INSTRUCTIONS TO FOLLOW:
If a line in the entries contains the string "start", include that line in your answer.

INFORMATION SUPPLIED:
************

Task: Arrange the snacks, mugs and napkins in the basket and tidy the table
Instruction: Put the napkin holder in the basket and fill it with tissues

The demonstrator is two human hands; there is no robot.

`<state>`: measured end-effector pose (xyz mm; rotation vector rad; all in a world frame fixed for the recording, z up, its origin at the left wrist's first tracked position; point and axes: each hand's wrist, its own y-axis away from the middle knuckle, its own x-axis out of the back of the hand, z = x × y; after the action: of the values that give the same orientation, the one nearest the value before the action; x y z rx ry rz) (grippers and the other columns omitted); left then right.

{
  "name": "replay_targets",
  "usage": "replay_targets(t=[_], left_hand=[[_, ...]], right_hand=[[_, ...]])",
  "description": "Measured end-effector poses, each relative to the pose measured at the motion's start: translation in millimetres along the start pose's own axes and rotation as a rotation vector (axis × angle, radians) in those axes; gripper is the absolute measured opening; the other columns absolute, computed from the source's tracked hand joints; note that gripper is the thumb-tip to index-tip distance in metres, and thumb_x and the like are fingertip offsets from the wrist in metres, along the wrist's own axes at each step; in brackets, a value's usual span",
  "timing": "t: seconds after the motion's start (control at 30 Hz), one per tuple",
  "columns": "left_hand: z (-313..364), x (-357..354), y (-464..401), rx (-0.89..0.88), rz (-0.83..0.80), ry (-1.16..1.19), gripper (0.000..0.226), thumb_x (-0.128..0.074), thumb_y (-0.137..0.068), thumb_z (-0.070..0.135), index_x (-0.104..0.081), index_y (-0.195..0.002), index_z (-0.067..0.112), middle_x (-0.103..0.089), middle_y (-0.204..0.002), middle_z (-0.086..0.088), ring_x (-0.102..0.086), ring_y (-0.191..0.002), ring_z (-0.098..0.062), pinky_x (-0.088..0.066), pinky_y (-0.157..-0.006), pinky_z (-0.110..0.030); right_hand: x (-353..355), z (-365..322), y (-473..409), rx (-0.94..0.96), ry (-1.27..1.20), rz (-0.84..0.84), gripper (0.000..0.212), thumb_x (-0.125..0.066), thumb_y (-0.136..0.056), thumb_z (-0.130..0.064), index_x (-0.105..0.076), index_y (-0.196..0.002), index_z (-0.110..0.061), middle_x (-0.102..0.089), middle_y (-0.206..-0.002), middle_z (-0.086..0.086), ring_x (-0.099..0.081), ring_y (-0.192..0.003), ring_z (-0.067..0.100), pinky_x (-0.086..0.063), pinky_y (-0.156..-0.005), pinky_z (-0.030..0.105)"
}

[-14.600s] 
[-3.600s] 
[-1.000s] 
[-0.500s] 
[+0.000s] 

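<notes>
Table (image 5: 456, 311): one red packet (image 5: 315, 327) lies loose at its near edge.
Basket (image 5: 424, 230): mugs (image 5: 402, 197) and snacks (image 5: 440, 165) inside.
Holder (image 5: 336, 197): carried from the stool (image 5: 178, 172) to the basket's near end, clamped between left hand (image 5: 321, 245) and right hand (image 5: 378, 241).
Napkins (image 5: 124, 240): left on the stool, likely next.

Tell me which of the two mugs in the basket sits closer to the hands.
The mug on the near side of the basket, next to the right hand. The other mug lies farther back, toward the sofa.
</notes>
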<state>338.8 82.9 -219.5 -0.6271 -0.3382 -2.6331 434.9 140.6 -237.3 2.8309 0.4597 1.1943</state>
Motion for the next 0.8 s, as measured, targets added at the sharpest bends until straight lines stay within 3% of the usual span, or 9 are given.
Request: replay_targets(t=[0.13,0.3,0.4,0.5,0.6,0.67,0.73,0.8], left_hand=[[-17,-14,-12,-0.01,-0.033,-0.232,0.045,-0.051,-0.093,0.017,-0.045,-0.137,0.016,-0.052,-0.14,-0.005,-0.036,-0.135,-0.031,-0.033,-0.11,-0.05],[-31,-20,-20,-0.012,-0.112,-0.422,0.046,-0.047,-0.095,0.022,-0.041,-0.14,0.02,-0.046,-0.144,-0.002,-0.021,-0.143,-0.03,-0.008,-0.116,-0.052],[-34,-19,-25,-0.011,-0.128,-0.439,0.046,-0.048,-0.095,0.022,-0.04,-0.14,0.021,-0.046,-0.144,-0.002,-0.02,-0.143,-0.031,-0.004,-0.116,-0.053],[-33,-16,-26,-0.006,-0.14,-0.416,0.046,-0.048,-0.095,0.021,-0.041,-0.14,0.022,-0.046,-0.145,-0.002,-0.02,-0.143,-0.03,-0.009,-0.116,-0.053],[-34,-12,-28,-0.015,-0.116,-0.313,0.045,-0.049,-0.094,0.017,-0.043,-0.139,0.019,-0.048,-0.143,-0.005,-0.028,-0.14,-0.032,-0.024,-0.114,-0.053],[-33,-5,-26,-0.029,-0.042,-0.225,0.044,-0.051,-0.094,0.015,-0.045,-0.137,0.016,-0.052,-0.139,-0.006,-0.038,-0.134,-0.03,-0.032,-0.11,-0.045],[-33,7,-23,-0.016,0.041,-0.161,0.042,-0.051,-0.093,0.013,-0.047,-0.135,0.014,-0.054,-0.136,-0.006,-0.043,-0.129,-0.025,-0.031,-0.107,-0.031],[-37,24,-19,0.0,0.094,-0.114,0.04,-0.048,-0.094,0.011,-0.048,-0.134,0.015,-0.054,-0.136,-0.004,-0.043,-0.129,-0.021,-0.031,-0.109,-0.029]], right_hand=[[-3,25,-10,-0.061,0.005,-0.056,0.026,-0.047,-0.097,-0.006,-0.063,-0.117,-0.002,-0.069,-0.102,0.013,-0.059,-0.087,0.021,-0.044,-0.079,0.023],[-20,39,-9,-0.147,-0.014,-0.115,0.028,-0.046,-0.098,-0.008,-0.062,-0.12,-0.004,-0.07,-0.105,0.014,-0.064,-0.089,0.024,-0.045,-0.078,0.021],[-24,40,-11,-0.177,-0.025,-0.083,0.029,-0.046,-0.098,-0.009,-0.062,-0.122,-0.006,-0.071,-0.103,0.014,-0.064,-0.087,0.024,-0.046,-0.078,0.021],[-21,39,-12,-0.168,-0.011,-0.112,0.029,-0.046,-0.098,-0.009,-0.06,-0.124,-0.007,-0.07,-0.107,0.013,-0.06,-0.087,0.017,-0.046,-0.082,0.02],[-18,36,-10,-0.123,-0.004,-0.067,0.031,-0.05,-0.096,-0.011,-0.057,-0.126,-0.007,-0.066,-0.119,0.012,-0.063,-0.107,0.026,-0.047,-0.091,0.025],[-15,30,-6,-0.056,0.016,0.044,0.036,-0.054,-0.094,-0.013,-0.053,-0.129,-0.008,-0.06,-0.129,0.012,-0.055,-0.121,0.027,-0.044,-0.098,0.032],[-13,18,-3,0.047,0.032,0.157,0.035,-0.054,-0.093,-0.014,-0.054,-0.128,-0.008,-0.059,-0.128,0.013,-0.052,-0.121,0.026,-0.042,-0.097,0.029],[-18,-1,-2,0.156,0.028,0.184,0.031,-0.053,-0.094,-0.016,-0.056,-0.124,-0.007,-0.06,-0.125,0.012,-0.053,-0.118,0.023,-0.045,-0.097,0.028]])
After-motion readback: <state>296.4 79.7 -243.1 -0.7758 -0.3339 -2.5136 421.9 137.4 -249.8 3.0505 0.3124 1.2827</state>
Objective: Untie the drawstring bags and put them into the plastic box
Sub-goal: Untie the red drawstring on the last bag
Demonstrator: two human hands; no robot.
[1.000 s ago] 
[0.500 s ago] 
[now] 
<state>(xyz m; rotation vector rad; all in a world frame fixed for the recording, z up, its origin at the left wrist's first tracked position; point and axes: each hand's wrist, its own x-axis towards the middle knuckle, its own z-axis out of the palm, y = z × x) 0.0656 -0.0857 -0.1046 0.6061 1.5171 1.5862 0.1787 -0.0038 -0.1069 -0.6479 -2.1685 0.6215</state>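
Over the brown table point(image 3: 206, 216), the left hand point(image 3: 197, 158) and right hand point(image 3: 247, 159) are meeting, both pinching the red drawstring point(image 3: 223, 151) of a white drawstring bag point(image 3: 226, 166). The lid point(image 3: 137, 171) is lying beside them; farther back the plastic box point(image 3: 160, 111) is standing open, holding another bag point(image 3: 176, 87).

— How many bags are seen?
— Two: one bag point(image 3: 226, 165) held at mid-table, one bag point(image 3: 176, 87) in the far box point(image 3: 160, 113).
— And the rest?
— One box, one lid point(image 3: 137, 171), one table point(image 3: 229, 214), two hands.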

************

ANSWER TO THIS TASK:
  "description": "Measured end-effector poses, each relative to the pose measured at the motion's start: translation in millimetres along the start pose's own axes and rotation as a rotation vector (axis × angle, radians) in those axes; gripper is the absolute measured opening; the other columns absolute, computed from the source's tracked hand joints; note that gripper is the thumb-tip to index-tip distance in metres, and thumb_x and the like are fingertip offsets from the wrist in metres, along the wrist's own axes at each step; in brackets, a value's usual span",
  "timing": "t: seconds after the motion's start (control at 30 Hz), one per tuple",

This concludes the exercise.